A carbon 14 analysis made it possible to date this skeleton, exhumed a century ago in the Dordogne, from 600 or 700 years, sweeping away the century-old local legend and which designated a gentleman of bad reputation, Ernest de Fontaubert.
The skeleton baptized "Ernest", found in 1913 under the floor of a cellar in an outbuilding of the Montcigoux manor, in Saint-Pierre-de-Frugie, on November 28, 2019
Science has spoken and "Ernest" is therefore not "Ernest". A carbon 14 analysis made it possible to date this skeleton, exhumed a century ago in the Dordogne, from 600 or 700 years old, sweeping away the local legend which designated a gentleman of bad reputation who lived in the 19th century. "Ernest", as he was nicknamed by the local novel, was discovered in 1913 under 20 cm of earth by masons who were digging a cellar in an outbuilding of the Montcigoux manor, in Saint-Pierre-de-Frugie, on the borders of the Dordogne and Haute-Vienne, in the heart of Périgord Vert.
The skeleton is not that of the master of the Montcigoux manor who lived in the 19th century
For a century, it had been at the heart of a myth firmly anchored in collective imaginations. Many curious people and history buffs leaned over the bedside of this amazing tenant, now sealed in his glass coffin, hoping to know "who is Ernest?"
Thursday, November 28, 2019, science has destroyed some popular beliefs:a Carbon 14 expertise financed by private funds and carried out by an independent Bordeaux laboratory, Ciram, reveals that the skeleton is not that of Ernest de Fontaubert , master of the manor of Montcigoux who lived in the 19th century, but that of an individual who lived between 1278 and 1388. "Ernest is therefore not Ernest" , announced Thursday Marc Wilmart, former journalist and author of a film in 1987 dedicated to Ernest, and Bernard Aumasson, amateur genealogist who has been investigating the skeleton since 2011. Everything was therefore only "invention" and "manipulation" , they say.
Gilbert Chabaud, mayor of Saint-Pierre-de-Frugie and owner of the Montcigoux manor, in front of the skeleton called "Ernest", November 28, 2019 © AFP - GEORGES GOBET
Ernest never returned to Montcigoux
"It's one hypothesis among many others, but it could be a soldier who fought, laying siege to the castle during the Hundred Years Wars" , killed and "hastily buried", slips Bernard Aumasson, who also evokes the presence of an abandoned cemetery near this site in full front line between the English and the French. Thanks to science, Bernard Aumasson and Marc Wilmart now hope to restore the honor of a family that has been "dirty, dragged through the mud".

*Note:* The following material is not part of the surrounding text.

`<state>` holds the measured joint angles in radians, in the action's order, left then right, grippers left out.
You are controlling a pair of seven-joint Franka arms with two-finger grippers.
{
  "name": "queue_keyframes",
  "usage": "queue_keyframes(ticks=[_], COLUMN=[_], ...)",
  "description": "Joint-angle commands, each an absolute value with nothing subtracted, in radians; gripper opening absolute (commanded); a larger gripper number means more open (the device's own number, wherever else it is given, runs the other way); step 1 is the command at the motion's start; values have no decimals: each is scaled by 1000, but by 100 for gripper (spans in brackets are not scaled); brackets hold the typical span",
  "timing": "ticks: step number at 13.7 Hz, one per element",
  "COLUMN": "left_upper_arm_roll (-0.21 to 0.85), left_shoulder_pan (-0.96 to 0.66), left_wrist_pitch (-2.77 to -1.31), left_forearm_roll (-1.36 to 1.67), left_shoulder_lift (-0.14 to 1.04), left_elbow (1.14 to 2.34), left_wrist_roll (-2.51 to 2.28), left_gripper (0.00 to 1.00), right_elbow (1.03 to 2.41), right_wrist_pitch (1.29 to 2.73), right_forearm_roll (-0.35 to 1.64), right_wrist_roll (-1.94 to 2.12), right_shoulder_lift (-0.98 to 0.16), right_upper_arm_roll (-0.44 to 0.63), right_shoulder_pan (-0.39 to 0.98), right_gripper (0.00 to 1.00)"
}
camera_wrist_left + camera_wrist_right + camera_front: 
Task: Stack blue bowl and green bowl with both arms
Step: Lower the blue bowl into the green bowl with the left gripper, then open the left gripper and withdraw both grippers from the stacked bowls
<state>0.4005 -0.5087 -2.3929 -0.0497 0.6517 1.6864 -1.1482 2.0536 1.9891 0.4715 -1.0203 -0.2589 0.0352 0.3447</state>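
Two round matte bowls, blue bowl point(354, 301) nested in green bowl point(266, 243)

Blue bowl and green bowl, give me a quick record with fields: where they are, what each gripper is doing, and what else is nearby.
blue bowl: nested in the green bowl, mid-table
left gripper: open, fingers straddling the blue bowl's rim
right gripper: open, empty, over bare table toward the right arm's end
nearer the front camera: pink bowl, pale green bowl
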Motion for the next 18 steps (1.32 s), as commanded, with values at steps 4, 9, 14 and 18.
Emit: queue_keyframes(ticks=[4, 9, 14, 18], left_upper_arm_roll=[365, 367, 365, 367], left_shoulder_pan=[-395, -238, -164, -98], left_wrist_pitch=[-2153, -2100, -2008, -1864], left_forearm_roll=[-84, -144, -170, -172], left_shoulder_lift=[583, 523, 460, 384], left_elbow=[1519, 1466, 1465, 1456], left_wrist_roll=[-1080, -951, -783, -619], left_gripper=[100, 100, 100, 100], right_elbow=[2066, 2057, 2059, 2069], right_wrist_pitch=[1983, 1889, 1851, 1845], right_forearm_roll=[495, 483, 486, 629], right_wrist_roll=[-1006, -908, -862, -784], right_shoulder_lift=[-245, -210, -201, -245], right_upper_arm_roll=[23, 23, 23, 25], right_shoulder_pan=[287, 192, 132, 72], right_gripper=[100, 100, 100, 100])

At the time of its discovery, the authorities were hardly interested in the skeleton and it was therefore the castellan who inherited the unknown remains. "Ernest" fell somewhat into oblivion, but the affair rebounded in 1933 when a columnist for the Courrier du Center , Antoine Valérie, affirms that the skeleton is that of Ernest de Fontaubert, the former master of the place, who left in 1850 for California with his sister Ernestine. On his return from the Gold Rush, his younger brother Arthur would have murdered him with an axe, a crime inflamed by jealousy and disgust for the incestuous relations that the couple would have maintained.
The Montcigoux mansion, in Saint-Pierre-de-Frugie, November 28, 2019 © AFP - GEORGES GOBET
This legend will be passed down from generation to generation. In 1958, she inspired Robert Margerit in his novel "La Terre aux Loups , and in 1987 the film by Marc Wilmart, Stories of a crime offers him a new sounding board. The medieval tower where the coffin is stored has even become "a place for walking":"every summer vacation, the descendants of the villagers come to visit Ernest" , smiles Gilbert Chabaud, mayor of this village of 450 inhabitants and owner since 1977 of the manor.
At the end of 2011, during Heritage Days, Bernard Aumasson was inhabited by doubt and decided to investigate. In 2013, he embarked on a Californian track, helped by an American genealogist and discovered that Ernest never returned to Montcigoux. He was assassinated in 1862, stripped of the gold he was carrying, and buried near Cave City, Kentucky. In 2016, the skeleton was autopsied by anthropologists from the Criminal Research Institute of the National Gendarmerie (IRCGN) but the research came up against the state of the bones, which were very degraded. For the mayor, the investigations are now "closed". But "it's certain", the legend will survive "with great conviction".